- _Aim of the exercise_:
The whole of the data must be transcribed exactly.

- _Data segment_:
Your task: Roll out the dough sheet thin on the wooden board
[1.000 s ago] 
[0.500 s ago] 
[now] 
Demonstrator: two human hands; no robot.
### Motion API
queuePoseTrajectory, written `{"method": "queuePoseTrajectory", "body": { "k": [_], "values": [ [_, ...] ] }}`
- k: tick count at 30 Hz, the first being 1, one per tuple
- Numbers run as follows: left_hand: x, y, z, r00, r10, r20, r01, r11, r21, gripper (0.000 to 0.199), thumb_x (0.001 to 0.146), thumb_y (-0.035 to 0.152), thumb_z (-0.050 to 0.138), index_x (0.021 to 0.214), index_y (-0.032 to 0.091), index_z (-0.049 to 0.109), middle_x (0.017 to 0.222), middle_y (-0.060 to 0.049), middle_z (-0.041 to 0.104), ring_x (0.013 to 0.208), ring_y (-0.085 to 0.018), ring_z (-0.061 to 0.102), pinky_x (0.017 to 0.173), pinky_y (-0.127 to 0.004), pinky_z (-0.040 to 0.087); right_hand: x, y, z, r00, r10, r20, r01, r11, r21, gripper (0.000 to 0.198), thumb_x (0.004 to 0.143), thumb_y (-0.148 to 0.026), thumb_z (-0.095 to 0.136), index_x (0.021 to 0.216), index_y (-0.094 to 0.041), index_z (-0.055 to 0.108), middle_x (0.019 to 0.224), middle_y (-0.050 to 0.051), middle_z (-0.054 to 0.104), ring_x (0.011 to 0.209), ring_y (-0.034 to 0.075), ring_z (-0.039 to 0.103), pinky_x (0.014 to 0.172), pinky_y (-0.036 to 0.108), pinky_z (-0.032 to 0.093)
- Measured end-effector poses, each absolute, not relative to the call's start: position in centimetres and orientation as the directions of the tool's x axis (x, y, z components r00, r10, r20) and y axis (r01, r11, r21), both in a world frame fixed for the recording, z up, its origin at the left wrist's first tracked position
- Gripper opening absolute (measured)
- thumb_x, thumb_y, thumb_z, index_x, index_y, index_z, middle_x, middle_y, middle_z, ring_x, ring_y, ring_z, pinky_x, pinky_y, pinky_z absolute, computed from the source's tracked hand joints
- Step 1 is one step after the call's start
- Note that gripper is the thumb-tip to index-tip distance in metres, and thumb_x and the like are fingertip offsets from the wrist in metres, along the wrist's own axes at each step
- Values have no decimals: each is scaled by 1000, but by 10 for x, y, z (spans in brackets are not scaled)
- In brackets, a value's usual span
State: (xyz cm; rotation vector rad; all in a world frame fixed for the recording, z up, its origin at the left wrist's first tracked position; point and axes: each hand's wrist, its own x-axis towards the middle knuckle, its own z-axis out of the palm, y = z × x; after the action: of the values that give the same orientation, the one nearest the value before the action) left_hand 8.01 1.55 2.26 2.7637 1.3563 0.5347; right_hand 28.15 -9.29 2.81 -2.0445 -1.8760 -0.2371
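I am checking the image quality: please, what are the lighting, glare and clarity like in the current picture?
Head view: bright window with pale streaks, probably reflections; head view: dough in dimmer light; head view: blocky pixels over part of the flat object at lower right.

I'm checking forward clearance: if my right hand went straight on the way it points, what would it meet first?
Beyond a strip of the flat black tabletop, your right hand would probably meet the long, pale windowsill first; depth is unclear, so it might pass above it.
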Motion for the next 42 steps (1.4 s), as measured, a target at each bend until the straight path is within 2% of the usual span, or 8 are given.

- _Expected output_:
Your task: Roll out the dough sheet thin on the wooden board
[1.000 s ago] 
[0.500 s ago] 
[now] 
Demonstrator: two human hands; no robot.
### Motion API
queuePoseTrajectory, written `{"method": "queuePoseTrajectory", "body": { "k": [_], "values": [ [_, ...] ] }}`
- k: tick count at 30 Hz, the first being 1, one per tuple
- Numbers run as follows: left_hand: x, y, z, r00, r10, r20, r01, r11, r21, gripper (0.000 to 0.199), thumb_x (0.001 to 0.146), thumb_y (-0.035 to 0.152), thumb_z (-0.050 to 0.138), index_x (0.021 to 0.214), index_y (-0.032 to 0.091), index_z (-0.049 to 0.109), middle_x (0.017 to 0.222), middle_y (-0.060 to 0.049), middle_z (-0.041 to 0.104), ring_x (0.013 to 0.208), ring_y (-0.085 to 0.018), ring_z (-0.061 to 0.102), pinky_x (0.017 to 0.173), pinky_y (-0.127 to 0.004), pinky_z (-0.040 to 0.087); right_hand: x, y, z, r00, r10, r20, r01, r11, r21, gripper (0.000 to 0.198), thumb_x (0.004 to 0.143), thumb_y (-0.148 to 0.026), thumb_z (-0.095 to 0.136), index_x (0.021 to 0.216), index_y (-0.094 to 0.041), index_z (-0.055 to 0.108), middle_x (0.019 to 0.224), middle_y (-0.050 to 0.051), middle_z (-0.054 to 0.104), ring_x (0.011 to 0.209), ring_y (-0.034 to 0.075), ring_z (-0.039 to 0.103), pinky_x (0.014 to 0.172), pinky_y (-0.036 to 0.108), pinky_z (-0.032 to 0.093)
- Measured end-effector poses, each absolute, not relative to the call's start: position in centimetres and orientation as the directions of the tool's x axis (x, y, z components r00, r10, r20) and y axis (r01, r11, r21), both in a world frame fixed for the recording, z up, its origin at the left wrist's first tracked position
- Gripper opening absolute (measured)
- thumb_x, thumb_y, thumb_z, index_x, index_y, index_z, middle_x, middle_y, middle_z, ring_x, ring_y, ring_z, pinky_x, pinky_y, pinky_z absolute, computed from the source's tracked hand joints
- Step 1 is one step after the call's start
- Note that gripper is the thumb-tip to index-tip distance in metres, and thumb_x and the like are fingertip offsets from the wrist in metres, along the wrist's own axes at each step
- Values have no decimals: each is scaled by 1000, but by 10 for x, y, z (spans in brackets are not scaled)
- In brackets, a value's usual span
State: (xyz cm; rotation vector rad; all in a world frame fixed for the recording, z up, its origin at the left wrist's first tracked position; point and axes: each hand's wrist, its own x-axis towards the middle knuckle, its own z-axis out of the palm, y = z × x; after the action: of the values that give the same orientation, the one nearest the value before the action) left_hand 8.01 1.55 2.26 2.7637 1.3563 0.5347; right_hand 28.15 -9.29 2.81 -2.0445 -1.8760 -0.2371
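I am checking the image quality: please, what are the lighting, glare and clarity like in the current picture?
Head view: bright window with pale streaks, probably reflections; head view: dough in dimmer light; head view: blocky pixels over part of the flat object at lower right.

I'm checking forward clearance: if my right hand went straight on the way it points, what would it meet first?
Beyond a strip of the flat black tabletop, your right hand would probably meet the long, pale windowsill first; depth is unclear, so it might pass above it.
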Motion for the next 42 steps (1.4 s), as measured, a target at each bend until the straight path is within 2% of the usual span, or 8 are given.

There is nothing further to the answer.